MATERIAL TO PROCESS:
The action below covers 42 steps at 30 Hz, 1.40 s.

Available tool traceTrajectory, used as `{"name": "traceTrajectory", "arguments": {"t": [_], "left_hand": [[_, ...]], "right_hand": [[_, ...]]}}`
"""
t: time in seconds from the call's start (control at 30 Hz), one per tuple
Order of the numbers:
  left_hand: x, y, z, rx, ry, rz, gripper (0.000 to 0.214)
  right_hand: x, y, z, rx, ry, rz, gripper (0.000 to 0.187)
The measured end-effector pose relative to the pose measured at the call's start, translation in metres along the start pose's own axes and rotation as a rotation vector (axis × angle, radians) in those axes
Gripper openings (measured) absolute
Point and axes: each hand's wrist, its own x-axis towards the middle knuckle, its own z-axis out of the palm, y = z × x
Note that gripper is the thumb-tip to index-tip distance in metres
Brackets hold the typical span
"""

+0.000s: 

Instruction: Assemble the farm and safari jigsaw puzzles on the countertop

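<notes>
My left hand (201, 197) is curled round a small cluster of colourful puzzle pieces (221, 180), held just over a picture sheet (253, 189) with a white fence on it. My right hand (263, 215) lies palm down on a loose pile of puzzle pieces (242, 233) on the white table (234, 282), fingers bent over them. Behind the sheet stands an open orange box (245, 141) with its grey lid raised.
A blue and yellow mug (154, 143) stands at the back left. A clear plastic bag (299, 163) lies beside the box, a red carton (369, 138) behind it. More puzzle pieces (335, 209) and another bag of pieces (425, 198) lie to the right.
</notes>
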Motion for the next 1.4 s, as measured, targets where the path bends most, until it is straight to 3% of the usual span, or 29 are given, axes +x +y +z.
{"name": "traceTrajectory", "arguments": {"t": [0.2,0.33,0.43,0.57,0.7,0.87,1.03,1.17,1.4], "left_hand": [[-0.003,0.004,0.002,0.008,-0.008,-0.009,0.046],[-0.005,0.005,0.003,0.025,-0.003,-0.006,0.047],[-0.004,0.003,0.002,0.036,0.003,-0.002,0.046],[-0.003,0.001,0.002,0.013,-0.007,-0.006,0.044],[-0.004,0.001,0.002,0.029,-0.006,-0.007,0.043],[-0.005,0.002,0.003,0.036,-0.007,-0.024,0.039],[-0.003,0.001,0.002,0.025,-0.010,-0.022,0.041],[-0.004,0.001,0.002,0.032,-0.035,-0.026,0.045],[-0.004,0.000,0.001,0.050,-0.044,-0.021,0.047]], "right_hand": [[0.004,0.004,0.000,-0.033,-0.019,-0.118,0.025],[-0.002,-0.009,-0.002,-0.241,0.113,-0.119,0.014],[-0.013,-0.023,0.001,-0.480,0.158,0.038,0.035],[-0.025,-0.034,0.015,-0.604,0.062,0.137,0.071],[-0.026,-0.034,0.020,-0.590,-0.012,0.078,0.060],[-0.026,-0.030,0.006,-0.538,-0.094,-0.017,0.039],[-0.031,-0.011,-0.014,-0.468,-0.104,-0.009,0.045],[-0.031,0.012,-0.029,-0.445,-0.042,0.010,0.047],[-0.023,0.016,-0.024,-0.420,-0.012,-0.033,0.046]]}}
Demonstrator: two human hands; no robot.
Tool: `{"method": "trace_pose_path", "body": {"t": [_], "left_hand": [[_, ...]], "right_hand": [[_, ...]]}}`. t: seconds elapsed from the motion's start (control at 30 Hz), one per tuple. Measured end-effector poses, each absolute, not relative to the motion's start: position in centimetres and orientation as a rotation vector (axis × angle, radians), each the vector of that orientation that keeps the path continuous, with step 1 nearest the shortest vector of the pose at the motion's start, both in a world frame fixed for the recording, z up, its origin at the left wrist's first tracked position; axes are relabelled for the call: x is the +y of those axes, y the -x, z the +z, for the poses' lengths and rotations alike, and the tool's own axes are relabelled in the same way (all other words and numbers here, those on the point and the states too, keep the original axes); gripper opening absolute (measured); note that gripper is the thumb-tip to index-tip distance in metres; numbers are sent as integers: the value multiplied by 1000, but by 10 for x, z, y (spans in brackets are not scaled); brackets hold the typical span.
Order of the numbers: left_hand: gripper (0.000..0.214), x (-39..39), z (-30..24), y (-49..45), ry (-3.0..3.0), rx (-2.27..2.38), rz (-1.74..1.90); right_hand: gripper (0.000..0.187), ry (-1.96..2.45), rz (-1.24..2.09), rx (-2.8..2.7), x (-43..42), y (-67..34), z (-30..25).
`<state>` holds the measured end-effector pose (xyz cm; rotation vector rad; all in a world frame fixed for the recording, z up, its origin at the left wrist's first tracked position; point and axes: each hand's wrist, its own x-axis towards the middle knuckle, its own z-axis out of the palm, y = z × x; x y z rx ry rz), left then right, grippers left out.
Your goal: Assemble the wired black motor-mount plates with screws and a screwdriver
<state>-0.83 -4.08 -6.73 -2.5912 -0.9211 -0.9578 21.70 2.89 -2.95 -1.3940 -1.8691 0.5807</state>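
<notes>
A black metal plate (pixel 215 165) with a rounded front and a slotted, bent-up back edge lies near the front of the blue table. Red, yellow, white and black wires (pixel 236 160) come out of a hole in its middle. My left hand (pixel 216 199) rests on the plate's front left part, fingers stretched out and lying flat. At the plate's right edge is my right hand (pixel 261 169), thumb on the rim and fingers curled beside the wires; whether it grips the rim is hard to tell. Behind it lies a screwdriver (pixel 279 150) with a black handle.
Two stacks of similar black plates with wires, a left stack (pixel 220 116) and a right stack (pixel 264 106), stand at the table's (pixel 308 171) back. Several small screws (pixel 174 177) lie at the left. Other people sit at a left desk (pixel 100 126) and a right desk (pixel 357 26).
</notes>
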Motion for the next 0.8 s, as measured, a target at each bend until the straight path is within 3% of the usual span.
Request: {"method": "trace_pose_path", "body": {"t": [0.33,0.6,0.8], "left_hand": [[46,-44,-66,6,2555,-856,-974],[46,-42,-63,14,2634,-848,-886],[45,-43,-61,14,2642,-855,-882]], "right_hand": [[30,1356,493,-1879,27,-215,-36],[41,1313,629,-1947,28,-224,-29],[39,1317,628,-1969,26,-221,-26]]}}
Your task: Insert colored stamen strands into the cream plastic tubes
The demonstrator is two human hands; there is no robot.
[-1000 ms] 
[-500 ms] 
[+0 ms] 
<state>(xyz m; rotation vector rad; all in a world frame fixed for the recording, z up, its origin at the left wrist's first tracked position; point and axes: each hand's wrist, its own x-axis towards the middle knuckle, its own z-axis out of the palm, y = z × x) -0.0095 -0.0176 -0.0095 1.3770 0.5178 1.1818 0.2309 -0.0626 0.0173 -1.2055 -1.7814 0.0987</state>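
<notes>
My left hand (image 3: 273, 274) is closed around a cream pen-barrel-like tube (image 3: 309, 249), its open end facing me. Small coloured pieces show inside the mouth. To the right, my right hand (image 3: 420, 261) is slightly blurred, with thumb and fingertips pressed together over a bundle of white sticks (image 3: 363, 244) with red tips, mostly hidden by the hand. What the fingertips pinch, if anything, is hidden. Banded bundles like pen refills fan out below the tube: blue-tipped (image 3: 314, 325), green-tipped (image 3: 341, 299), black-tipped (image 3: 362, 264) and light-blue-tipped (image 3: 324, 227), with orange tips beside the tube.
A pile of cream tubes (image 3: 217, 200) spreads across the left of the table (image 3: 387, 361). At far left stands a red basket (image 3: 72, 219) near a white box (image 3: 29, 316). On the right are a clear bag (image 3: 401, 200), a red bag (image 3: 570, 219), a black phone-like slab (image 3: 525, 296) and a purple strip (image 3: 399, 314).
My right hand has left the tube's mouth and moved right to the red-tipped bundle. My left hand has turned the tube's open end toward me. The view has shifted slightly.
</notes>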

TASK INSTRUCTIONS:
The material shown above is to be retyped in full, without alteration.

COMPLETED TASK:
The action below covers 42 steps at 30 Hz, 1.40 s.

Available tool traceTrajectory, used as `{"name": "traceTrajectory", "arguments": {"t": [_], "left_hand": [[_, ...]], "right_hand": [[_, ...]]}}`
"""
t: time in seconds from the call's start (control at 30 Hz), one per tuple
Order of the numbers:
  left_hand: x, y, z, rx, ry, rz, gripper (0.000 to 0.214)
  right_hand: x, y, z, rx, ry, rz, gripper (0.000 to 0.187)
The measured end-effector pose relative to the pose measured at the call's start, translation in metres along the start pose's own axes and rotation as a rotation vector (axis × angle, radians) in those axes
Gripper openings (measured) absolute
Point and axes: each hand's wrist, its own x-axis towards the middle knuckle, its own z-axis out of the palm, y = z × x
Note that gripper is the thumb-tip to index-tip distance in metres
Brackets hold the typical span
"""

+0.000s: 

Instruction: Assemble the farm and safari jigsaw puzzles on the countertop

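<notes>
My left hand (201, 197) is curled round a small cluster of colourful puzzle pieces (221, 180), held just over a picture sheet (253, 189) with a white fence on it. My right hand (263, 215) lies palm down on a loose pile of puzzle pieces (242, 233) on the white table (234, 282), fingers bent over them. Behind the sheet stands an open orange box (245, 141) with its grey lid raised.
A blue and yellow mug (154, 143) stands at the back left. A clear plastic bag (299, 163) lies beside the box, a red carton (369, 138) behind it. More puzzle pieces (335, 209) and another bag of pieces (425, 198) lie to the right.
</notes>
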Motion for the next 1.4 s, as measured, targets where the path bends most, until it is straight to 3% of the usual span, or 29 are given, axes +x +y +z.
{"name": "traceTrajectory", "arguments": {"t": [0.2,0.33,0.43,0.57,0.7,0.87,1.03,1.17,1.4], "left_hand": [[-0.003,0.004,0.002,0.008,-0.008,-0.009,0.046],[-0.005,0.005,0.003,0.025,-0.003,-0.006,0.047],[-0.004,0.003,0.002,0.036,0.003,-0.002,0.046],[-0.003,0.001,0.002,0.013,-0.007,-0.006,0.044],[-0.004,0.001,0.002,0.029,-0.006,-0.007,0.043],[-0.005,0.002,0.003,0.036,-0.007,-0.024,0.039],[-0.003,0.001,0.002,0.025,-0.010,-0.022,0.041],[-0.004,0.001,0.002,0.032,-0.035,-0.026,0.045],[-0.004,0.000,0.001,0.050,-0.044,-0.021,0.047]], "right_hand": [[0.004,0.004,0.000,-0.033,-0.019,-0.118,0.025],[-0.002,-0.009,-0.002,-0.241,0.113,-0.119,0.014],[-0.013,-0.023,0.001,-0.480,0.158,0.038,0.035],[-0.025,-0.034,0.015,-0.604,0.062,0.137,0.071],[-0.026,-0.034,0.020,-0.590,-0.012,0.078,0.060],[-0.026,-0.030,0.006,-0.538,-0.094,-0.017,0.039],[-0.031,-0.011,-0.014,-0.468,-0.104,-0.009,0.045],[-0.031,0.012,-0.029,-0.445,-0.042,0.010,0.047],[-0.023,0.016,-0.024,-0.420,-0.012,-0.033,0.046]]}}
Demonstrator: two human hands; no robot.
Tool: `{"method": "trace_pose_path", "body": {"t": [_], "left_hand": [[_, ...]], "right_hand": [[_, ...]]}}`. t: seconds elapsed from the motion's start (control at 30 Hz), one per tuple. Measured end-effector poses, each absolute, not relative to the motion's start: position in centimetres and orientation as a rotation vector (axis × angle, radians), each the vector of that orientation that keeps the path continuous, with step 1 nearest the shortest vector of the pose at the motion's start, both in a world frame fixed for the recording, z up, its origin at the left wrist's first tracked position; axes are relabelled for the call: x is the +y of those axes, y the -x, z the +z, for the poses' lengths and rotations alike, and the tool's own axes are relabelled in the same way (all other words and numbers here, those on the point and the states too, keep the original axes); gripper opening absolute (measured); note that gripper is the thumb-tip to index-tip distance in metres; numbers are sent as integers: the value multiplied by 1000, but by 10 for x, z, y (spans in brackets are not scaled); brackets hold the typical span.
Order of the numbers: left_hand: gripper (0.000..0.214), x (-39..39), z (-30..24), y (-49..45), ry (-3.0..3.0), rx (-2.27..2.38), rz (-1.74..1.90); right_hand: gripper (0.000..0.187), ry (-1.96..2.45), rz (-1.24..2.09), rx (-2.8..2.7), x (-43..42), y (-67..34), z (-30..25).
`<state>` holds the measured end-effector pose (xyz cm; rotation vector rad; all in a world frame fixed for the recording, z up, its origin at the left wrist's first tracked position; point and axes: each hand's wrist, its own x-axis towards the middle knuckle, its own z-axis out of the palm, y = z × x; x y z rx ry rz), left then right, grippers left out.
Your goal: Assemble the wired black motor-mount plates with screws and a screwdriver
<state>-0.83 -4.08 -6.73 -2.5912 -0.9211 -0.9578 21.70 2.89 -2.95 -1.3940 -1.8691 0.5807</state>
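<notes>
A black metal plate (pixel 215 165) with a rounded front and a slotted, bent-up back edge lies near the front of the blue table. Red, yellow, white and black wires (pixel 236 160) come out of a hole in its middle. My left hand (pixel 216 199) rests on the plate's front left part, fingers stretched out and lying flat. At the plate's right edge is my right hand (pixel 261 169), thumb on the rim and fingers curled beside the wires; whether it grips the rim is hard to tell. Behind it lies a screwdriver (pixel 279 150) with a black handle.
Two stacks of similar black plates with wires, a left stack (pixel 220 116) and a right stack (pixel 264 106), stand at the table's (pixel 308 171) back. Several small screws (pixel 174 177) lie at the left. Other people sit at a left desk (pixel 100 126) and a right desk (pixel 357 26).
</notes>
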Motion for the next 0.8 s, as measured, a target at each bend until the straight path is within 3% of the usual span.
Request: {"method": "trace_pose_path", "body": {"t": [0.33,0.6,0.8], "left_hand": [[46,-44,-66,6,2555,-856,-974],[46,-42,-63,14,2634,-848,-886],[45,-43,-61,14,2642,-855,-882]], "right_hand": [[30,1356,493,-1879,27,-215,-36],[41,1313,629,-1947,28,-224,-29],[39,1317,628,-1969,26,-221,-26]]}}
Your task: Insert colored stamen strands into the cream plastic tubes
The demonstrator is two human hands; there is no robot.
[-1000 ms] 
[-500 ms] 
[+0 ms] 
<state>(xyz m; rotation vector rad; all in a world frame fixed for the recording, z up, its origin at the left wrist's first tracked position; point and axes: each hand's wrist, its own x-axis towards the middle knuckle, its own z-axis out of the palm, y = z × x) -0.0095 -0.0176 -0.0095 1.3770 0.5178 1.1818 0.2309 -0.0626 0.0173 -1.2055 -1.7814 0.0987</state>
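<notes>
My left hand (image 3: 273, 274) is closed around a cream pen-barrel-like tube (image 3: 309, 249), its open end facing me. Small coloured pieces show inside the mouth. To the right, my right hand (image 3: 420, 261) is slightly blurred, with thumb and fingertips pressed together over a bundle of white sticks (image 3: 363, 244) with red tips, mostly hidden by the hand. What the fingertips pinch, if anything, is hidden. Banded bundles like pen refills fan out below the tube: blue-tipped (image 3: 314, 325), green-tipped (image 3: 341, 299), black-tipped (image 3: 362, 264) and light-blue-tipped (image 3: 324, 227), with orange tips beside the tube.
A pile of cream tubes (image 3: 217, 200) spreads across the left of the table (image 3: 387, 361). At far left stands a red basket (image 3: 72, 219) near a white box (image 3: 29, 316). On the right are a clear bag (image 3: 401, 200), a red bag (image 3: 570, 219), a black phone-like slab (image 3: 525, 296) and a purple strip (image 3: 399, 314).
My right hand has left the tube's mouth and moved right to the red-tipped bundle. My left hand has turned the tube's open end toward me. The view has shifted slightly.
</notes>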

This exercise is finished.